Human Papilloma Virus in Lung Cancer Patients
Question: What steps would you need to take to develop an immunohistochemically method to identify Human Papilloma Virus (HPV) in lung cancer tissue removed from a patient?
Human Papilloma Virus (HPV) is a virus which infects the skin, and particularly moist membranes lining the body. Evidence that HPV may be correlated with the development of lung squamous cell carcinoma came from Syrjane et al 1972, as a result of examining histological samples of oesophageal and cervical cancers, and finding a similarity between the examinations.

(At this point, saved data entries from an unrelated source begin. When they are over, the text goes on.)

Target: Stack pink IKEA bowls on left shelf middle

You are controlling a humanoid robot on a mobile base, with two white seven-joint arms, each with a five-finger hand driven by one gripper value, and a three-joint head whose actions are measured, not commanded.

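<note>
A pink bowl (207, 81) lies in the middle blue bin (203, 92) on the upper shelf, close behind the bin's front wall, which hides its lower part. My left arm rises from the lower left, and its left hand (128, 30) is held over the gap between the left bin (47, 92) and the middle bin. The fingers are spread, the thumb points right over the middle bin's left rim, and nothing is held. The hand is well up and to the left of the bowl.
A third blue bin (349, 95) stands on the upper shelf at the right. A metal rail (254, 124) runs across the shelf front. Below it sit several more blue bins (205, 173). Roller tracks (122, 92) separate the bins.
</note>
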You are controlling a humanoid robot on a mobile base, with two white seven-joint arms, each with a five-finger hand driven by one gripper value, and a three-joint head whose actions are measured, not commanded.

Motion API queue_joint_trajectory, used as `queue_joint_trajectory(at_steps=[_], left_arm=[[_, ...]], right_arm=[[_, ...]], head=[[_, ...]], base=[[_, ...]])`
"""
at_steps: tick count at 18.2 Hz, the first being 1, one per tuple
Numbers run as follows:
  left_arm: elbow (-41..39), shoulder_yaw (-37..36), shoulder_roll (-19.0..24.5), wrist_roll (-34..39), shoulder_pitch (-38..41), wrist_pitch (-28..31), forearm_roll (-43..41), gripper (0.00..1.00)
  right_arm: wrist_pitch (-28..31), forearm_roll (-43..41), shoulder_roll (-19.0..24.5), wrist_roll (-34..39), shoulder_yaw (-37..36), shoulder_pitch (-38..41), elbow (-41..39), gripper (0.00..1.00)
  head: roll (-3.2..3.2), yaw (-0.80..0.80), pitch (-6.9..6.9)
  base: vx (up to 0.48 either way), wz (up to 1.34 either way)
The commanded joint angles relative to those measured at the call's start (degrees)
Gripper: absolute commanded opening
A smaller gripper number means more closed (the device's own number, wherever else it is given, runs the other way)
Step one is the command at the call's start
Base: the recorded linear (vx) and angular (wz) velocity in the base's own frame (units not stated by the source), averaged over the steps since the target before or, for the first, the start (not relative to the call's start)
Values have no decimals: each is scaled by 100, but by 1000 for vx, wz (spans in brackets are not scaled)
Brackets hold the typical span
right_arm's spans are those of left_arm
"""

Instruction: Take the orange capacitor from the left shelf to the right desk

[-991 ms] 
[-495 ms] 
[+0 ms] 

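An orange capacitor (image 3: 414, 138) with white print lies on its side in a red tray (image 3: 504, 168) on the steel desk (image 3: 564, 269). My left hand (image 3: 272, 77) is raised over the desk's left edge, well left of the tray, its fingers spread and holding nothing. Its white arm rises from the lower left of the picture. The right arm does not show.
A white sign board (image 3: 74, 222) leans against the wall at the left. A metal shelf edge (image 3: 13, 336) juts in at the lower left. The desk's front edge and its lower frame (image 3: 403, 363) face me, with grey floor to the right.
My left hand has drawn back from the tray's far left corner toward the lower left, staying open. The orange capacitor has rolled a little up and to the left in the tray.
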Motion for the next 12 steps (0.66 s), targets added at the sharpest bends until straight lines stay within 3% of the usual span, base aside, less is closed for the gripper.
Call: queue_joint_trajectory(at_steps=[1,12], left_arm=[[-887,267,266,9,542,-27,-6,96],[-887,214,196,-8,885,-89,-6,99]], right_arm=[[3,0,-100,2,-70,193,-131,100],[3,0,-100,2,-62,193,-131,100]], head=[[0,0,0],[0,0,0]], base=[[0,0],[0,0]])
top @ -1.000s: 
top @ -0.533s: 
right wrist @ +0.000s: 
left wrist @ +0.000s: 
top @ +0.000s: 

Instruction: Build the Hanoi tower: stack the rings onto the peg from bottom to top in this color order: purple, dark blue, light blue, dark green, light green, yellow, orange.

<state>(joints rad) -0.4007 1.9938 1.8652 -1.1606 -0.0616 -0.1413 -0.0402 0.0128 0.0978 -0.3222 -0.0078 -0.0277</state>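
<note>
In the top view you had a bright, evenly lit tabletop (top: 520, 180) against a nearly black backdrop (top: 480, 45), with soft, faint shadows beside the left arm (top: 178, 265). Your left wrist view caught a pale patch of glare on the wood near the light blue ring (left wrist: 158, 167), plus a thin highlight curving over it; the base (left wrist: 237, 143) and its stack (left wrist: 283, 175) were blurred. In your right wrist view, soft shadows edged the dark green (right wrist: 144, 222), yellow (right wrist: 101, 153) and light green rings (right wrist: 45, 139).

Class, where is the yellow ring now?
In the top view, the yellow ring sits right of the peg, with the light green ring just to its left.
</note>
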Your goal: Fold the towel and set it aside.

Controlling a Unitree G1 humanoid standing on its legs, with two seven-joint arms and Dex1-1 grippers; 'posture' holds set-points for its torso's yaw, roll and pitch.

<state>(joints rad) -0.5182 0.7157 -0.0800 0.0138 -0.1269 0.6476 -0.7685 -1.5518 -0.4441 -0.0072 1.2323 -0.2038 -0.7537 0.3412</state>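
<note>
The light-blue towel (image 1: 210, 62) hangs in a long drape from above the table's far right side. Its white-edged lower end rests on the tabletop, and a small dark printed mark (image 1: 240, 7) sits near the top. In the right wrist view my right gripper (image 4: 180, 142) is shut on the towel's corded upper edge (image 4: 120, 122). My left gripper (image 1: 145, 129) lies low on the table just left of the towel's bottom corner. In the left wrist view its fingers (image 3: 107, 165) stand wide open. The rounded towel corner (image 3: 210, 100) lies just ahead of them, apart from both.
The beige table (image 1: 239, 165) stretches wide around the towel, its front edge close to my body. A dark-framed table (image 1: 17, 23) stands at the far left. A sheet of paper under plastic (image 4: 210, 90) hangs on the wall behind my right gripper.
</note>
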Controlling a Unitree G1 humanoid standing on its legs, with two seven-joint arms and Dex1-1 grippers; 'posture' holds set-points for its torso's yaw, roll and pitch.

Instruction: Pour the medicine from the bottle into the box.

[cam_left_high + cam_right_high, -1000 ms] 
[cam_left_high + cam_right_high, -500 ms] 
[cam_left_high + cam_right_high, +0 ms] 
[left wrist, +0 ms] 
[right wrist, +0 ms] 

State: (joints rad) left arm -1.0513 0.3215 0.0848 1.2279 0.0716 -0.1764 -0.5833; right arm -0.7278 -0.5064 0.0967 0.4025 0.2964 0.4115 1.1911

Immunohistochemistry (IHC) methods are discussed in this paper, to identify HPV in a lung cancer tissue removed from a patient. The tissue is subjected to multiple processing stages, to ensure the cell morphology, tissue architecture as well as the antigenicity of the HPV epiptopes are maintained and retrieved. Monoclonal mouse primary antibody is used to target the HPV antigen and the signal is amplified via the Labelled Streptavidin Biotin (LSAB) detection system, for visualisation under bright field microscopy. IHC has revolutionised the field of clinical diagnostics as well as medical research, due to being a highly sensitive and specific method, capable of detecting a variety of antigens.
It is estimated that the Human Papilloma Virus (HPV) is directly related to 15-20% of all human cancers (Giuliani, Favalli et al. 2007). With the virus consistently proven to be, not just related to, but the leading cause of carcinomas within the uterus, particularly cervical cancer, where it displays a causality rate approaching 100% (Nour 2009). In other vulnerable areas of the body, more recent scientific research has begun to establish that HPV is implicated in the formation of squamous cell carcinomas of the lungs (Giuliani, Favalli et al. 2007). The first evidence of an association between HPV and lung sqamous cell carcinoma was demonstrated by Syrjane in the early 1980’s where he reported a similarity between the histological characteristics of invasive oesophageal SCC and cervical cancer, suggesting the possibility of HPV aetiology (Syrjanen, Syrjanen et al. 1982).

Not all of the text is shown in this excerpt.